In the records below, tally each line that contains the word "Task" and give the total only.

● ● ● ● ●

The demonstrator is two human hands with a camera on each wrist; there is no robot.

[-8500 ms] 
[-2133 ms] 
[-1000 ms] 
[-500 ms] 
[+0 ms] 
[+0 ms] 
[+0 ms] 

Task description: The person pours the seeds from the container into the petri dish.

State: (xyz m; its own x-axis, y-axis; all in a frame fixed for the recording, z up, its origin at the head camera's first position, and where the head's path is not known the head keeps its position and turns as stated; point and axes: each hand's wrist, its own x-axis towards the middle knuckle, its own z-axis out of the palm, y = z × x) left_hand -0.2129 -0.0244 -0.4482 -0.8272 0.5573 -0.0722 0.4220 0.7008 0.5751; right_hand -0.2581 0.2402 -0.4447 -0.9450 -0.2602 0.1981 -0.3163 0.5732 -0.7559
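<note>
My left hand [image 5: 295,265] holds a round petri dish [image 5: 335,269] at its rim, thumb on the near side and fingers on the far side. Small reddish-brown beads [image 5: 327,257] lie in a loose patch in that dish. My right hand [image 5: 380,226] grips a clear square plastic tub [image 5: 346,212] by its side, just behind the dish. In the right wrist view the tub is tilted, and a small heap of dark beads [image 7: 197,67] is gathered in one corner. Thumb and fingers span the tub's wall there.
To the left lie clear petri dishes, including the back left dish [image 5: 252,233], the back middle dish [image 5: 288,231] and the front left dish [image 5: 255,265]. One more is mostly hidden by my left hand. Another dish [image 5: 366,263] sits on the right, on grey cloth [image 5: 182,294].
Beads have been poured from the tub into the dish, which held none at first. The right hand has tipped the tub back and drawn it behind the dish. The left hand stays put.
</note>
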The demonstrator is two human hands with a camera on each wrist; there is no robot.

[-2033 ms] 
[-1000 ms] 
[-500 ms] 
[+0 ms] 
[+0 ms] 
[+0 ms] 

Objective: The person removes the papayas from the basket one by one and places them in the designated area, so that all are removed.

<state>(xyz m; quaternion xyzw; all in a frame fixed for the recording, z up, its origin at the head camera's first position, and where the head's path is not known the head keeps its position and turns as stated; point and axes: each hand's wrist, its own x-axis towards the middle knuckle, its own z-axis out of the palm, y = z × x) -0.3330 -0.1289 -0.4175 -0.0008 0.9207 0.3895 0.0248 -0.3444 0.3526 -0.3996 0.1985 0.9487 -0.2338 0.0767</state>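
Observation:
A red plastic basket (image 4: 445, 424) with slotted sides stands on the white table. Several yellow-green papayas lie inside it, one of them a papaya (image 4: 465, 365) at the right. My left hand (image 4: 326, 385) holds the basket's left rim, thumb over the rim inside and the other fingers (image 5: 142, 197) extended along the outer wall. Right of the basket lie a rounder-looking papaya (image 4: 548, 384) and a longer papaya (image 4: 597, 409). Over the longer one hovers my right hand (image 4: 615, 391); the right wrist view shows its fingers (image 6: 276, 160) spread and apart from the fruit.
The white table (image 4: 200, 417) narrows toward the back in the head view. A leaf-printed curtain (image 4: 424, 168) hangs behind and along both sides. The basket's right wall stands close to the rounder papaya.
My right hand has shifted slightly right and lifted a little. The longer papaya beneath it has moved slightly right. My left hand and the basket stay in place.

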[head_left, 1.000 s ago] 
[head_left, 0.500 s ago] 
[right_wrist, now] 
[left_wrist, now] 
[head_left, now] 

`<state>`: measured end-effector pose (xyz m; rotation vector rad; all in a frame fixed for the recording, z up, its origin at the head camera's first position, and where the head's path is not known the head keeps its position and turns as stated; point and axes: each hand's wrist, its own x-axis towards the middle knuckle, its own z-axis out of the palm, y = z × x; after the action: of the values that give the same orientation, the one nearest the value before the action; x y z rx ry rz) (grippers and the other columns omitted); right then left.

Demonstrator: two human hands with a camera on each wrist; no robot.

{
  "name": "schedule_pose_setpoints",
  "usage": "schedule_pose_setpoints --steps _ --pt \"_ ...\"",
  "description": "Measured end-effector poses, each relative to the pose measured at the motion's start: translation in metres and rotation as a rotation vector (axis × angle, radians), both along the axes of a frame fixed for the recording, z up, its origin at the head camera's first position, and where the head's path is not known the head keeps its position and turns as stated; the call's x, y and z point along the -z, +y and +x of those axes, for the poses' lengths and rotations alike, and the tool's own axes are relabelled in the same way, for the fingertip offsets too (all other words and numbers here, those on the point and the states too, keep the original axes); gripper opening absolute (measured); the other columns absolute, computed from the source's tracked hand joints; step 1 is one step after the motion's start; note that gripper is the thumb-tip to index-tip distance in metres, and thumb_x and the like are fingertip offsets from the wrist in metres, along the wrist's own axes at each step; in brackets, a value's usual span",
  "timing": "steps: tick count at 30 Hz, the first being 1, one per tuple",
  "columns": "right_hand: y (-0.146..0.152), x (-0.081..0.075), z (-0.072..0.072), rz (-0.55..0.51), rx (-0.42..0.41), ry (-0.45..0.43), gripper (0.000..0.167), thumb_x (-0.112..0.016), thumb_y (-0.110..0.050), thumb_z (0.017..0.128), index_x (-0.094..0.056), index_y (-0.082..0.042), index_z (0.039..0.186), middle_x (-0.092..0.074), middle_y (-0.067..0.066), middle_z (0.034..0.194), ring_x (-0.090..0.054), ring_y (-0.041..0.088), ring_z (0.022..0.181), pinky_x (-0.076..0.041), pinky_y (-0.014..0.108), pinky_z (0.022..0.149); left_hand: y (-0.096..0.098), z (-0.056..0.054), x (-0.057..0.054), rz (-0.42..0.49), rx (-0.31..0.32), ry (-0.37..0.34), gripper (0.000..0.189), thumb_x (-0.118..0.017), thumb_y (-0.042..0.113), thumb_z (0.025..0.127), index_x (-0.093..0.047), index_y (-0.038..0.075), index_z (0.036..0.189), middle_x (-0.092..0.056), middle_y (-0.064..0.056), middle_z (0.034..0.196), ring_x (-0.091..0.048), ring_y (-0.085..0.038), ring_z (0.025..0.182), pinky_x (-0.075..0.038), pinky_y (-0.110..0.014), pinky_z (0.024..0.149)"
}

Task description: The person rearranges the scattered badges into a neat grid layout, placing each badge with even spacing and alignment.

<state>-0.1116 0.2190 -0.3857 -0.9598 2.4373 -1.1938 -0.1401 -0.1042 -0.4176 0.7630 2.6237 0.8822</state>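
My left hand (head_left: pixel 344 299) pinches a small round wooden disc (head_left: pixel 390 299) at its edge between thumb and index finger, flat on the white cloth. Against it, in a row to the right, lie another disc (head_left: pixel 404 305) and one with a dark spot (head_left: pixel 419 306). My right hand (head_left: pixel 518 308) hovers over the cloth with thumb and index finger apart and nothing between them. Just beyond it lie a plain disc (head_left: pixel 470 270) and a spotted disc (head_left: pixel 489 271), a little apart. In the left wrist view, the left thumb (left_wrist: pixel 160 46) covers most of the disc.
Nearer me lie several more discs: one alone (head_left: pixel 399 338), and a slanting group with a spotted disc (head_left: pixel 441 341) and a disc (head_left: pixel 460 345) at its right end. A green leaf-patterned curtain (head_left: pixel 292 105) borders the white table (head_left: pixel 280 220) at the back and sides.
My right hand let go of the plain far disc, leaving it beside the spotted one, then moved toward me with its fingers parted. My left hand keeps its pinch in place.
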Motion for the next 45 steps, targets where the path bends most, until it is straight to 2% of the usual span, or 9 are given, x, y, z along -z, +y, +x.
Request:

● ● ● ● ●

- _Exercise output_
2